- **Exercise instructions**: For the material below, please count the lines containing "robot". Reply with the count alone.

- **Supplied entries**:
-- Opening Marker --

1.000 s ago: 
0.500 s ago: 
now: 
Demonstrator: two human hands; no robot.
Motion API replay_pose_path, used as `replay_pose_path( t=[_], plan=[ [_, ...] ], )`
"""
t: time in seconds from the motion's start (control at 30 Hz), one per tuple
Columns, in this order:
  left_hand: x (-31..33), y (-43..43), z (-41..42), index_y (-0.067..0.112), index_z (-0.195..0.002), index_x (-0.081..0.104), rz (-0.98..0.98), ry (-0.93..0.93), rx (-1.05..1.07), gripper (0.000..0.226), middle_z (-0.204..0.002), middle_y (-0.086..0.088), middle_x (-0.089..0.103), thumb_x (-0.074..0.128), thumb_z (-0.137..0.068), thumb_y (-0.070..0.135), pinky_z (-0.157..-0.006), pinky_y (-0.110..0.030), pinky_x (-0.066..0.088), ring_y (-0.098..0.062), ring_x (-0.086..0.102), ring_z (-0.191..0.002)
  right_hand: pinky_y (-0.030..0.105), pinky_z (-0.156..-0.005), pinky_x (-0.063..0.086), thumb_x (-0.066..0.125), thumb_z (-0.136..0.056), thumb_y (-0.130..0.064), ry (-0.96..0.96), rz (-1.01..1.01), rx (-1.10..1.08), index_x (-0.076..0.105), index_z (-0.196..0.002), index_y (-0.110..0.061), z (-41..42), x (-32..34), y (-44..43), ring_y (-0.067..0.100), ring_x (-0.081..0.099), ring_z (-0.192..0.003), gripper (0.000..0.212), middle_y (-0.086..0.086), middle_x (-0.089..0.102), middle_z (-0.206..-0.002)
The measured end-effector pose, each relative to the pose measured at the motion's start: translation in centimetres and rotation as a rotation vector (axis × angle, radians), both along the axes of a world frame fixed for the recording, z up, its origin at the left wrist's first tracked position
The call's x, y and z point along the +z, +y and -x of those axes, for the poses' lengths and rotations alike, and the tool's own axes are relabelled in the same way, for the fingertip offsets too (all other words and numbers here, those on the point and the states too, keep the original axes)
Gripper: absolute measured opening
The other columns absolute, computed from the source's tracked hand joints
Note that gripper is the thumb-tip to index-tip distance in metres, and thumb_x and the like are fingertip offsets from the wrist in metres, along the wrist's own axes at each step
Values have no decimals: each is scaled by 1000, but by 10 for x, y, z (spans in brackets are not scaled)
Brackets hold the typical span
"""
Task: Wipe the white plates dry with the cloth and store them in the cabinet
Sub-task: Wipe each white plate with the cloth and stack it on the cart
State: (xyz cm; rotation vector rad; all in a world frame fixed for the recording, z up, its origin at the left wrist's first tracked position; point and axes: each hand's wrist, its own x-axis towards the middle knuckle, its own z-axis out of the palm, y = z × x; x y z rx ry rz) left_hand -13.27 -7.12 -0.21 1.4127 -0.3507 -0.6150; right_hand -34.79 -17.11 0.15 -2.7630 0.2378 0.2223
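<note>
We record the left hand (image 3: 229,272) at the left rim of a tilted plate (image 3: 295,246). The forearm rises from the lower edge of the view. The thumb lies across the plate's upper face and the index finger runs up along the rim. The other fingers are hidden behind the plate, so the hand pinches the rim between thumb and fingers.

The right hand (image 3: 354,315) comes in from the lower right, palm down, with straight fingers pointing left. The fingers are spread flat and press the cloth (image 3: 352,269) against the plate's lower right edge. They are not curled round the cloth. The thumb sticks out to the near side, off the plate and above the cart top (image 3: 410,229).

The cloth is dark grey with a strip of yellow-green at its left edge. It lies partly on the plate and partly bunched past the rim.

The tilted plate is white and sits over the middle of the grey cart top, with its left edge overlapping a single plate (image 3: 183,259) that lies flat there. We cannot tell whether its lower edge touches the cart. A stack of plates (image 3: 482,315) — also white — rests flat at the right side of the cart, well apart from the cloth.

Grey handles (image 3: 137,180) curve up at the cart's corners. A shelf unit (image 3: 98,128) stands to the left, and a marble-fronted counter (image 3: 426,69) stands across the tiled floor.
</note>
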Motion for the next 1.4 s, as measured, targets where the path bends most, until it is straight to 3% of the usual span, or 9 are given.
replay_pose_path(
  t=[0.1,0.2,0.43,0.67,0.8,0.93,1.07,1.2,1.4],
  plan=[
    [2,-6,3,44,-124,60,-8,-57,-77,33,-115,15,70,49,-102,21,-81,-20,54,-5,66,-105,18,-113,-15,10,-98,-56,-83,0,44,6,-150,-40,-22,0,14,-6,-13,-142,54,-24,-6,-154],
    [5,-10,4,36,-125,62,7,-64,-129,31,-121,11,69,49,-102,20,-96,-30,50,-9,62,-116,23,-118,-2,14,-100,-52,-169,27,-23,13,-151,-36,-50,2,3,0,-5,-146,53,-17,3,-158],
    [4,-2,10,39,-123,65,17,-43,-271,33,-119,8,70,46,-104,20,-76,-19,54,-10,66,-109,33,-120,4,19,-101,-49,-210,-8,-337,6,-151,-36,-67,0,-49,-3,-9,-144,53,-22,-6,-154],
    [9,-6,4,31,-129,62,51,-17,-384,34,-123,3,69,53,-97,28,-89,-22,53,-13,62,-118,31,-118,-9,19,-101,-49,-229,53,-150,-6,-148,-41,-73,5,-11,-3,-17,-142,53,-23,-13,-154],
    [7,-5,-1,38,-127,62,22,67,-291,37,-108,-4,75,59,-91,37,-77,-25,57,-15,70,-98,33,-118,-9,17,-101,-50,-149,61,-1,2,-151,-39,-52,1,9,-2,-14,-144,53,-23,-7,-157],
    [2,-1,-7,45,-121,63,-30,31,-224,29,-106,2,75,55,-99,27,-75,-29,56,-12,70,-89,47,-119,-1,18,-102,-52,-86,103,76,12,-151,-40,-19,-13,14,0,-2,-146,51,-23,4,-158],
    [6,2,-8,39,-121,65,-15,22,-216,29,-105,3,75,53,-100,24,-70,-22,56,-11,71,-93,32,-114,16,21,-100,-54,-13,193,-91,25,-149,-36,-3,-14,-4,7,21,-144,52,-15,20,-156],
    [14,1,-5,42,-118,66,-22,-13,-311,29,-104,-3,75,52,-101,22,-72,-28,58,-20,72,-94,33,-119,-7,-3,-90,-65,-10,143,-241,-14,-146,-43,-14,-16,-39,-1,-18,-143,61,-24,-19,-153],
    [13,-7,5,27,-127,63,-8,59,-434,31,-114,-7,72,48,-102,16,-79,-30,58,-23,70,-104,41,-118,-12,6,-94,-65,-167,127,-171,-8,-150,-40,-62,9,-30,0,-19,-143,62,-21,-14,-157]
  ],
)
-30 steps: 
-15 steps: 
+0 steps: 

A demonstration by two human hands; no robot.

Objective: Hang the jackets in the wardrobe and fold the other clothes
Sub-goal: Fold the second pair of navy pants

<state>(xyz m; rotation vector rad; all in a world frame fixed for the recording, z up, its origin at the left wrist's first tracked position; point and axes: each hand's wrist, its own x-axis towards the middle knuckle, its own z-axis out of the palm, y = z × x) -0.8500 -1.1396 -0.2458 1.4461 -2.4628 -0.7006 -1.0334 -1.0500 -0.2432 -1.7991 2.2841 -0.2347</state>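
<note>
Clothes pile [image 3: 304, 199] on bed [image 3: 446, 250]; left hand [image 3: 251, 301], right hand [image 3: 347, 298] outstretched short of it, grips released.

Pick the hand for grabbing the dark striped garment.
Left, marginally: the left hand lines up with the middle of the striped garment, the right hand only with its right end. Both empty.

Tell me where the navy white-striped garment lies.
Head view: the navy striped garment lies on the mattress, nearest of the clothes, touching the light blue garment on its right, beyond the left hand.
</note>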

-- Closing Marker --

- **Solution**: 2